Postgraduate Course: Humans and Other Species (PGSP11376)
Course Outline
School | School of Social and Political Science |
College | College of Humanities and Social Science |
Credit level (Normal year taken) | SCQF Level 11 (Postgraduate) |
Availability | Available to all students |
SCQF Credits | 20 |
ECTS Credits | 10 |
Summary | What happens when we humans draw distinctions between ourselves and other living species? In this course we will examine the place that other forms of life - animals, plants, microbes - occupy in human worlds. Historically anthropologists have been interested in animals, because we can use our understanding of them to work out what is distinctive about humans, or, because as Levi-Strauss famously wrote, they are "good to think with". More recently, anthropologists have begun to challenge the separation drawn between human and non-human forms of life, and ask about the biopolitical consequences of scientific practices such as taxonomy and botany. Scholars in this field argue that the boundaries drawn up between species create hierarchies and inequalities, and that breaking down species distinctions reveals the extent to which our human and nonhuman lives are deeply imbricated in socioeconomic projects. More radically, some argue that we should abandon our anthropocentric views of the world in favour of an approach that recognizes the agency of other species. Alternatively, anthropologists of the non-western world are able to describe alternative modes of being that do not distinguish between humans and other species in the same way that we do.
In this course we will examine these debates by exploring topics such as domestication and pets; the parallels between breeding and kinship; animals, plants and microbes as scientific objects; zoonoses and pests; animal rights; extinction; the environment; non human ways of being; and the place of mythical creatures and monsters. |
Course description |
By the end of the course the students should have extensive and specialist knowledge of the place that nonhuman species - animals, plants, microbes - occupy in human worlds, and the role that our efforts to distinguish ourselves from other species plays in shaping our worlds. They should be able to demonstrate a critical understanding of a range of theories at the forefront of debates about the relationships that humans have with nonhuman life. Students should be able to evaluate influential anthropological analyses of nonhuman forms of life - from structuralist and symbolic, political economic approaches, to more recent emphases on interspecies relations, anti-anthropocentrism, ontology and perspectivism. They will be able to apply their knowledge by critically analysing case studies in theoretical essays, and in postgraduate seminars, that will develop their ability to identify problems and issues in this rapidly moving field of anthropology.
Outline Content:
Examples of topics that might be covered in the course include: taxonomies; pets and domestic animals; animal symbols; pests and bugs; mythical creatures and monsters; life sciences; ontology and perspectivism; animal rights; multispecies ethnography; environment, conservation and extinction. Topics may vary from year to year.

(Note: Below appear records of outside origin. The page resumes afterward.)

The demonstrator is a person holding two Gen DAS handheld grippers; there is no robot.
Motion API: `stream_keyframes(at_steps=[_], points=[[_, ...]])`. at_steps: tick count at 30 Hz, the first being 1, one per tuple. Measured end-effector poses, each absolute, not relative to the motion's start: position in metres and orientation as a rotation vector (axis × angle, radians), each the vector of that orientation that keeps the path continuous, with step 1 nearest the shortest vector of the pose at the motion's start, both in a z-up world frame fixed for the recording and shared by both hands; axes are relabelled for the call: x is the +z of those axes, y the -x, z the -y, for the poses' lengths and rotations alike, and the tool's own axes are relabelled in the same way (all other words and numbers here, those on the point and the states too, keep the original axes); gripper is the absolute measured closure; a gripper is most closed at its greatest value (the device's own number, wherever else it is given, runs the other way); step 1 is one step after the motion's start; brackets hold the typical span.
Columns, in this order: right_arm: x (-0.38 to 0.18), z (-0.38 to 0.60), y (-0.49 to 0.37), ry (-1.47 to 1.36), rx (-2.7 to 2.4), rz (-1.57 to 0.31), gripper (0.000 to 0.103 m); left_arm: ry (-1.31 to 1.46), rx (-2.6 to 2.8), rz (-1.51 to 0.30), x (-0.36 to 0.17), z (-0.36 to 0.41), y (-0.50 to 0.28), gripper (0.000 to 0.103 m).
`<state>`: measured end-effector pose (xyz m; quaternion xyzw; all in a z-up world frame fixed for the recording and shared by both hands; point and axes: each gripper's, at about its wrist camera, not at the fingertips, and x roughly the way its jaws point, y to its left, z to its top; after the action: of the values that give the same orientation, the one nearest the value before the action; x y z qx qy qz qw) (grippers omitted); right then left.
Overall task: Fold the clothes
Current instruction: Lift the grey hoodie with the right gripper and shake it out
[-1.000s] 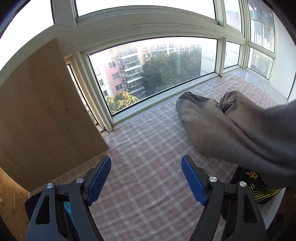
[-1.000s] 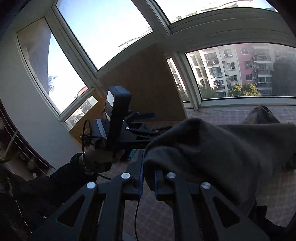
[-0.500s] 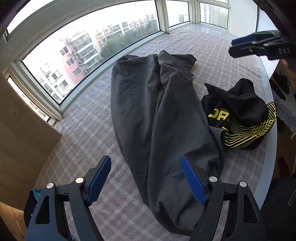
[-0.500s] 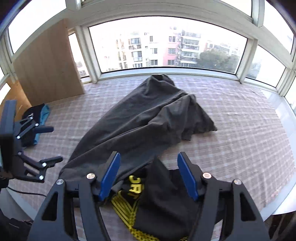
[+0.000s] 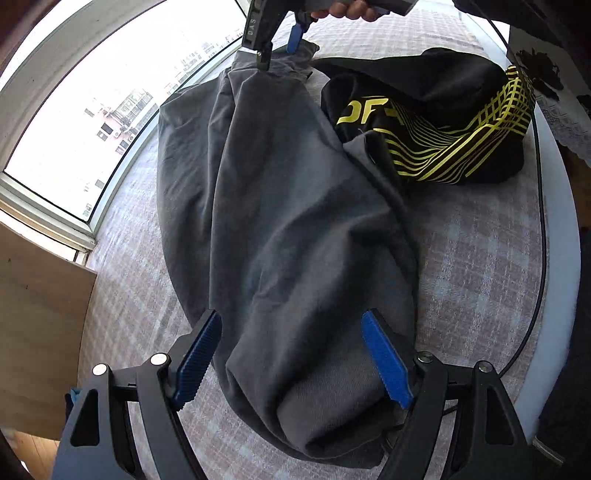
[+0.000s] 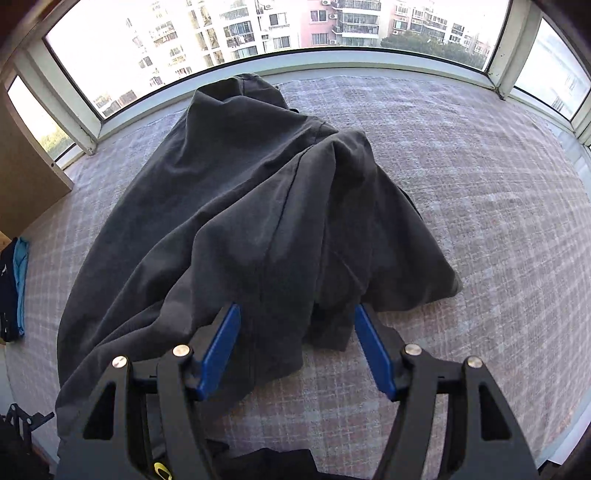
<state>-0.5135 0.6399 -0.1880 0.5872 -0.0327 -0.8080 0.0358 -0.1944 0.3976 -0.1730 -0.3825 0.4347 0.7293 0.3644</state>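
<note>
A long dark grey garment (image 5: pixel 288 206) lies crumpled along the plaid-covered table (image 5: pixel 480 280). My left gripper (image 5: pixel 291 354) is open and points steeply down. The garment's near end lies below and between its blue pads (image 5: pixel 199 358), and they do not press on it. In the right wrist view the same grey garment (image 6: pixel 258 203) spreads toward the window. My right gripper (image 6: pixel 297 343) stands open over its near edge, holding nothing. From the left wrist view, the right gripper (image 5: pixel 279 48) sits in a hand at the garment's far end.
A black garment with yellow lines and lettering (image 5: pixel 443 122) is heaped beside the grey one near the table's rim. Folded blue and dark clothes (image 6: pixel 16 280) lie at the far left. A wooden panel (image 5: pixel 33 332) stands by the curved window (image 6: pixel 258 33). A black cable (image 5: pixel 541 236) runs along the edge.
The right gripper, shut on the lifted grey garment a second ago, has opened and let it go. The garment now lies on the table, and both grippers have come down close over it.
</note>
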Motion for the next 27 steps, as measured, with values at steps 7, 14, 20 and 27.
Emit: stream_keyframes(at_steps=[7,14,20,27], points=[[-0.189,-0.626,0.514,-1.741,-2.387,0.111,0.095,1.093,1.778,-1.026,-0.184,-0.398,0.207,0.098],[-0.103,-0.612,0.503,-1.458,-2.472,0.13,0.096,1.124,1.822,-0.603,-0.115,-0.36,0.224,0.1],[0.003,-0.545,0.498,-1.195,-2.431,0.009,0.097,1.016,1.951,-0.472,-0.042,-0.318,0.229,0.099],[0.086,-0.419,0.448,-0.96,-2.217,-0.211,0.097,0.94,2.046,-0.314,0.01,-0.265,0.219,0.099]])
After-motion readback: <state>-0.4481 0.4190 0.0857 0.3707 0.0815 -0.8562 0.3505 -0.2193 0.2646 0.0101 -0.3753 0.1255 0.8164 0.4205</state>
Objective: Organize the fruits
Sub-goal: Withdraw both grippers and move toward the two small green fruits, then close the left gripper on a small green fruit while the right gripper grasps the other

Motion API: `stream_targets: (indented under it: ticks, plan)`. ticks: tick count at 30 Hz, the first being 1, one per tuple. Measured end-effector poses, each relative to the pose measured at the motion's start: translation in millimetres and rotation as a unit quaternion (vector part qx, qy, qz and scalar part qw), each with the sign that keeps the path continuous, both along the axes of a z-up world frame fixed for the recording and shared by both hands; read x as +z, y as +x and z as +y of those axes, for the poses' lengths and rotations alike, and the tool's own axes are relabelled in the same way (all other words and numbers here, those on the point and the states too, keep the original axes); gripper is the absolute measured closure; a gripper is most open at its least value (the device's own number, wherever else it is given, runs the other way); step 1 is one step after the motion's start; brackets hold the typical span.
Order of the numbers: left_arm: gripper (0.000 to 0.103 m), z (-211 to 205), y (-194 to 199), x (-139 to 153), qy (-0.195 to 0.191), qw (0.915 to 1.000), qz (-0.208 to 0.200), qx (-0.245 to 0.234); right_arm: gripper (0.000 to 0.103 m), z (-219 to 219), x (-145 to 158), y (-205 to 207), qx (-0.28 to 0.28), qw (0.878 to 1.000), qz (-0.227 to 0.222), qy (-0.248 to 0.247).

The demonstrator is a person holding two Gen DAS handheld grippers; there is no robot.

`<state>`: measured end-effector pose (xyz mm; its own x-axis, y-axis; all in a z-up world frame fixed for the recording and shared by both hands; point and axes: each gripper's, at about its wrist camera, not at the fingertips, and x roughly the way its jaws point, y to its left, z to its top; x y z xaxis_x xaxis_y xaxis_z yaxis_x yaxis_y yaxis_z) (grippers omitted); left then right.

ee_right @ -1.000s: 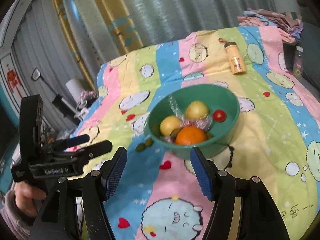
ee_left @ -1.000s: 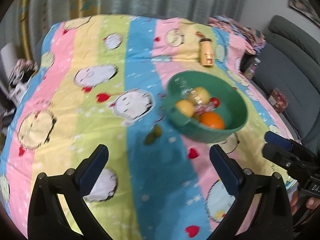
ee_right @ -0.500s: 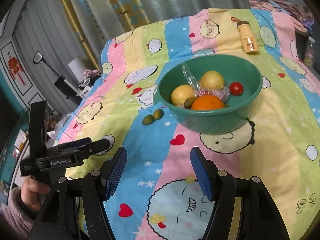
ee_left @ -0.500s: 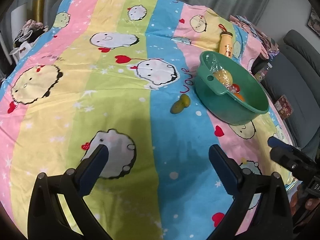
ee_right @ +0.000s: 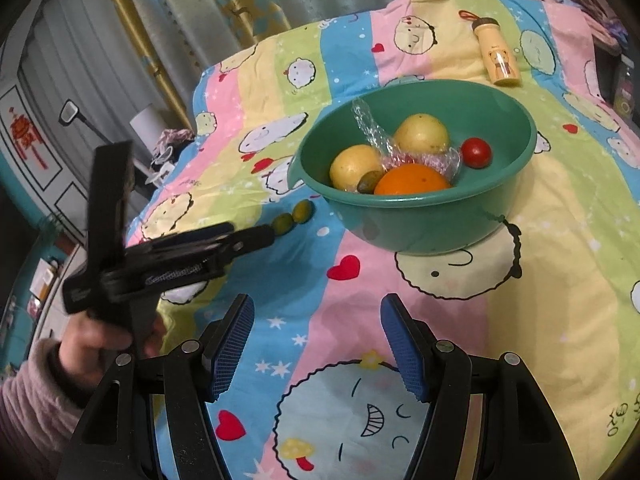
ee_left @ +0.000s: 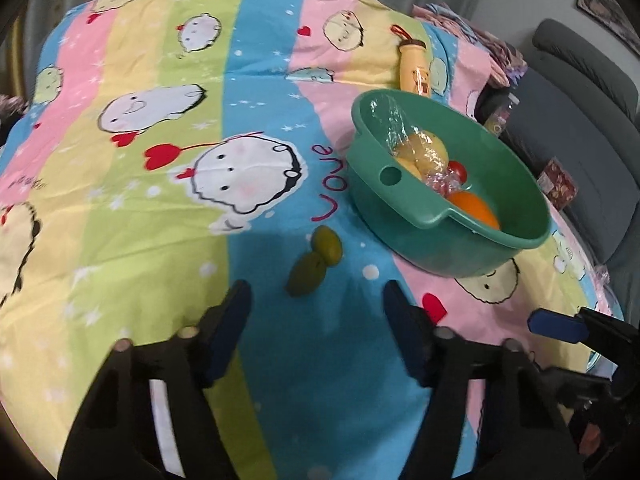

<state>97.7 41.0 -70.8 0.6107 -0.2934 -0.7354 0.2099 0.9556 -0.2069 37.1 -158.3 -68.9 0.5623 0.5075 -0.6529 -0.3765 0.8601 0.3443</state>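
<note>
L gripper (ee_left: 316, 320) hangs wide open, empty, just short of two green fruits (ee_left: 316, 258) lying touching each other on the cloth (ee_left: 160, 200), beside the bowl (ee_left: 440, 216). R gripper (ee_right: 316, 344) also wide open, empty, nearer the table edge & well apart from the bowl. Bowl already has two yellow fruits, orange (ee_right: 414, 179), small red one, a green one + plastic wrap. Step, I'd say: approach to pick a loose green fruit. Next: ease L fwd w/ jaws either side of one only, close gently; round, may roll.
</note>
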Motion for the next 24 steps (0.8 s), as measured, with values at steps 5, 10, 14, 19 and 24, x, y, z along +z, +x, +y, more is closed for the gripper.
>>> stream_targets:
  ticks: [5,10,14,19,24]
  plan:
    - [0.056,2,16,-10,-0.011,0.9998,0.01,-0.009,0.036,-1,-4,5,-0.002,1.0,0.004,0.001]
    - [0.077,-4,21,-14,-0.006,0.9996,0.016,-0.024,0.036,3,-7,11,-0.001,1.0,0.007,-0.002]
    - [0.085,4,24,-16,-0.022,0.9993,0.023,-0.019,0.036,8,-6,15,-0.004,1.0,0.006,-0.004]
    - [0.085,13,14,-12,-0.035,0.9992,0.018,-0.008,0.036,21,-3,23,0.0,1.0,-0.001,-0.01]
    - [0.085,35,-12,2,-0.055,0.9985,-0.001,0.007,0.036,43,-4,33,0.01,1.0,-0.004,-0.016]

Student Learning Experience:
The course will be taught over ten sessions. Attendance of the entirety of these sessions is compulsory. The first half of each session will consist of a lecture, while the second half of each session will involve discussion and student presentations.
In addition to the lectures, which are taught together with Honours, students there are five one hour tutorials for postgraduates only.
All students should do the essential readings before each two hour class, and be prepared to comment on them. To this end, students will be required to have written a short reader response on the essential readings and bring it with them to class. Although these reader responses will not form part of the overall assessment they will form the basis of our class discussion. Students will be asked to hand in their reader responses at the end of each class, and general feedback on them will be given the following week.
Students should also refer to further readings in assessed work.
|
Entry Requirements (not applicable to Visiting Students)
Pre-requisites |
|
Co-requisites | |
Prohibited Combinations | |
Other requirements | None |
Information for Visiting Students
Pre-requisites | None |
High Demand Course? |
Yes |
Course Delivery Information
Not being delivered |
Learning Outcomes
By the end of the course the students should have extensive and specialist knowledge of the place that nonhuman species: animals, plants, microbes - occupy in human worlds, and the role that our efforts to distinguish ourselves from other species plays in shaping our worlds. They should be able to demonstrate a critical understanding of a range of theories at the forefront of debates about the relationships that humans have with nonhuman life. Students should be able to evaluate influential anthropological analyses of nonhuman forms of life - from structuralist and symbolic, political economic approaches, to more recent emphases on interspecies relations, anti-anthropocentrism, ontology and perspectivism. They will be able to apply their knowledge by critically analysing case studies in theoretical essays, and in postgraduate seminars, that will develop their ability to identify problems and issues in this rapidly moving field of anthropology.
|
Reading List
Core Readings
Cassidy, R. & M. Mullin (eds) 2007. Where the wild things are now. Oxford: Berg.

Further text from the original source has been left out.